WHAT NEEDS TO BE DONE: Each line from the top of the listing through the one holding "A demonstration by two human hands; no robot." should be restated word for word, with nothing added and no pictures.

************

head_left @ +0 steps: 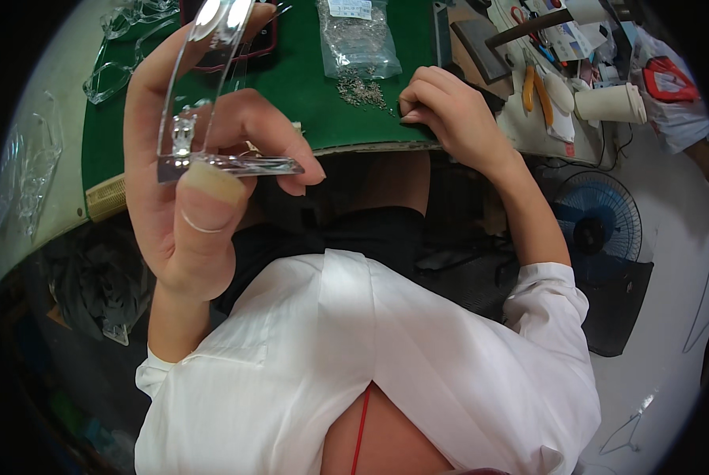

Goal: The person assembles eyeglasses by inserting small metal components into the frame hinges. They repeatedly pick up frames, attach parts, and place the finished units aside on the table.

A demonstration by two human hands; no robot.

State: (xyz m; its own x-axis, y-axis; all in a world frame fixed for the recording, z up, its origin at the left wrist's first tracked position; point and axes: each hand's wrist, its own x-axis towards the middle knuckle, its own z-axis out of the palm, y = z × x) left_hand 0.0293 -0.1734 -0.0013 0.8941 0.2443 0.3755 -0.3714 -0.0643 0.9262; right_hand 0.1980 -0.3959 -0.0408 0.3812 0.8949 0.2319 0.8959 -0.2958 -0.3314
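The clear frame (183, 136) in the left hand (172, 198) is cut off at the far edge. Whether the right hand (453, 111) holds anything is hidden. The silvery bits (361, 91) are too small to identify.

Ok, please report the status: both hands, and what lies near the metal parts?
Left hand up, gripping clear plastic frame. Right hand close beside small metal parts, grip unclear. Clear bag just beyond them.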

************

SOLUTION FOR THIS PROBLEM:
head_left @ +0 steps: 

Goal: The person assembles eyeglasses by inserting small metal components into the frame hinges. They repeatedly pick up frames, attach parts, and place the finished units aside on the table.

A demonstration by two human hands; no robot.

Nothing else is required to complete this exercise.